Assignment:
Each line of the material must reappear unchanged in the answer.

Information provided:
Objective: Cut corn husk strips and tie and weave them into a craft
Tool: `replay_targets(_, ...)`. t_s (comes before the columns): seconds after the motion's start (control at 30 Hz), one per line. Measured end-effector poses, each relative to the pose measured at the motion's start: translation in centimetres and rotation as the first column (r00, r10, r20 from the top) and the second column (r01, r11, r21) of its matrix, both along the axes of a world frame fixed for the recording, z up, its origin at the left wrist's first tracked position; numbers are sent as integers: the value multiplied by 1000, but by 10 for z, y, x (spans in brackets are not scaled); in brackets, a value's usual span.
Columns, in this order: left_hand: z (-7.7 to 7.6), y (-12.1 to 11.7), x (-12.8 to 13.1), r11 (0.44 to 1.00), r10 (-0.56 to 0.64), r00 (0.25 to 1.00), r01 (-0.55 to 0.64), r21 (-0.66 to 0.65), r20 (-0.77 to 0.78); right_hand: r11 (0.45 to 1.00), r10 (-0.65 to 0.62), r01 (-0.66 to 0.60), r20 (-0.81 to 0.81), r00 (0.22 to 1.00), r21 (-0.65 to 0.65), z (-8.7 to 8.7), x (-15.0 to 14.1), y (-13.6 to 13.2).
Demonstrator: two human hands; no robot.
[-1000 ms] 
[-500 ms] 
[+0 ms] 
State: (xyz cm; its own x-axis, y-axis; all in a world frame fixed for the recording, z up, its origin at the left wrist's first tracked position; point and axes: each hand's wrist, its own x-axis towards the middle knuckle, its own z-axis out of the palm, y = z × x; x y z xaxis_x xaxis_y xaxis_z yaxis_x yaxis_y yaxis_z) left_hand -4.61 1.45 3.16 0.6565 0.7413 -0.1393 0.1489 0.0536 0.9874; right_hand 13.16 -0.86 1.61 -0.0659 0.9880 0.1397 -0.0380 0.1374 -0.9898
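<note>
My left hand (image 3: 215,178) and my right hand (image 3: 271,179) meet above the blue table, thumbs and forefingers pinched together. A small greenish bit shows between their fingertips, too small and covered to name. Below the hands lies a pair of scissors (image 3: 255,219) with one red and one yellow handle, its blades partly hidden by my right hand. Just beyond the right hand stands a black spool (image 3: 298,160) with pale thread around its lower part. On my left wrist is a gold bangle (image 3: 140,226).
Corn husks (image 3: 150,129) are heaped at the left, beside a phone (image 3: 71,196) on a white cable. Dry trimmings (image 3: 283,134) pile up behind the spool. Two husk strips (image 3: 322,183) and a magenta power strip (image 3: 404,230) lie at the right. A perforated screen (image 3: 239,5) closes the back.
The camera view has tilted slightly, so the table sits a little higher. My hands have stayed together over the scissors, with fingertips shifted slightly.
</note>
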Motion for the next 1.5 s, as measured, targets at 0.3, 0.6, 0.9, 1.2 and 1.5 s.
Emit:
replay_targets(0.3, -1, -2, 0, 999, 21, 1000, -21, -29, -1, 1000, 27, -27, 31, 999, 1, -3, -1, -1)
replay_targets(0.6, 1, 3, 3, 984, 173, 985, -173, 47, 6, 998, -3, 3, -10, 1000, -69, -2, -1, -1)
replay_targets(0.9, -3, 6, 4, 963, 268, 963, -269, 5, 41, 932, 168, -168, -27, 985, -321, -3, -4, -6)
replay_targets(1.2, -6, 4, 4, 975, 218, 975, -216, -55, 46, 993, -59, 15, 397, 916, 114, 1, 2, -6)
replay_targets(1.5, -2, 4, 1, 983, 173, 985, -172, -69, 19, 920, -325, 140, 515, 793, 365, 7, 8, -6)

Solution for this exercise:
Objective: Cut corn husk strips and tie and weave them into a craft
Tool: `replay_targets(_, ...)`. t_s (comes before the columns): seconds after the motion's start (control at 30 Hz), one per line. Measured end-effector poses, each relative to the pose measured at the motion's start: translation in centimetres and rotation as the first column (r00, r10, r20 from the top) and the second column (r01, r11, r21) of its matrix, both along the axes of a world frame fixed for the recording, z up, its origin at the left wrist's first tracked position; numbers are sent as integers: the value multiplied by 1000, but by 10 for z, y, x (spans in brackets are not scaled); in brackets, a value's usual span.
Columns, in this order: left_hand: z (-7.7 to 7.6), y (-12.1 to 11.7), x (-12.8 to 13.1), r11 (0.44 to 1.00), r10 (-0.56 to 0.64), r00 (0.25 to 1.00), r01 (-0.55 to 0.64), r21 (-0.66 to 0.65), r20 (-0.77 to 0.78); right_hand: r11 (0.45 to 1.00), r10 (-0.65 to 0.62), r01 (-0.66 to 0.60), r20 (-0.81 to 0.81), r00 (0.22 to 1.00), r21 (-0.65 to 0.65), z (-8.7 to 8.7), x (-15.0 to 14.1), y (-13.6 to 13.2).
Demonstrator: two human hands; no robot.
[-1000 ms] 
[-500 ms] 
[+0 ms] 
State: (xyz cm; its own x-axis, y-axis; all in a world frame fixed for the recording, z up, its origin at the left wrist's first tracked position; point and axes: each hand's wrist, its own x-axis towards the middle knuckle, its own z-axis out of the palm, y = z × x; x y z xaxis_x xaxis_y xaxis_z yaxis_x yaxis_y yaxis_z) left_hand -4.61 1.45 3.16 0.6565 0.7413 -0.1393 0.1489 0.0536 0.9874; right_hand 13.16 -0.86 1.61 -0.0659 0.9880 0.1397 -0.0380 0.1374 -0.9898
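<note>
My left hand (image 3: 215,178) and my right hand (image 3: 271,179) meet above the blue table, thumbs and forefingers pinched together. A small greenish bit shows between their fingertips, too small and covered to name. Below the hands lies a pair of scissors (image 3: 255,219) with one red and one yellow handle, its blades partly hidden by my right hand. Just beyond the right hand stands a black spool (image 3: 298,160) with pale thread around its lower part. On my left wrist is a gold bangle (image 3: 140,226).
Corn husks (image 3: 150,129) are heaped at the left, beside a phone (image 3: 71,196) on a white cable. Dry trimmings (image 3: 283,134) pile up behind the spool. Two husk strips (image 3: 322,183) and a magenta power strip (image 3: 404,230) lie at the right. A perforated screen (image 3: 239,5) closes the back.
The camera view has tilted slightly, so the table sits a little higher. My hands have stayed together over the scissors, with fingertips shifted slightly.
</note>
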Motion for the next 1.5 s, as measured, targets at 0.3, 0.6, 0.9, 1.2 and 1.5 s.
Emit:
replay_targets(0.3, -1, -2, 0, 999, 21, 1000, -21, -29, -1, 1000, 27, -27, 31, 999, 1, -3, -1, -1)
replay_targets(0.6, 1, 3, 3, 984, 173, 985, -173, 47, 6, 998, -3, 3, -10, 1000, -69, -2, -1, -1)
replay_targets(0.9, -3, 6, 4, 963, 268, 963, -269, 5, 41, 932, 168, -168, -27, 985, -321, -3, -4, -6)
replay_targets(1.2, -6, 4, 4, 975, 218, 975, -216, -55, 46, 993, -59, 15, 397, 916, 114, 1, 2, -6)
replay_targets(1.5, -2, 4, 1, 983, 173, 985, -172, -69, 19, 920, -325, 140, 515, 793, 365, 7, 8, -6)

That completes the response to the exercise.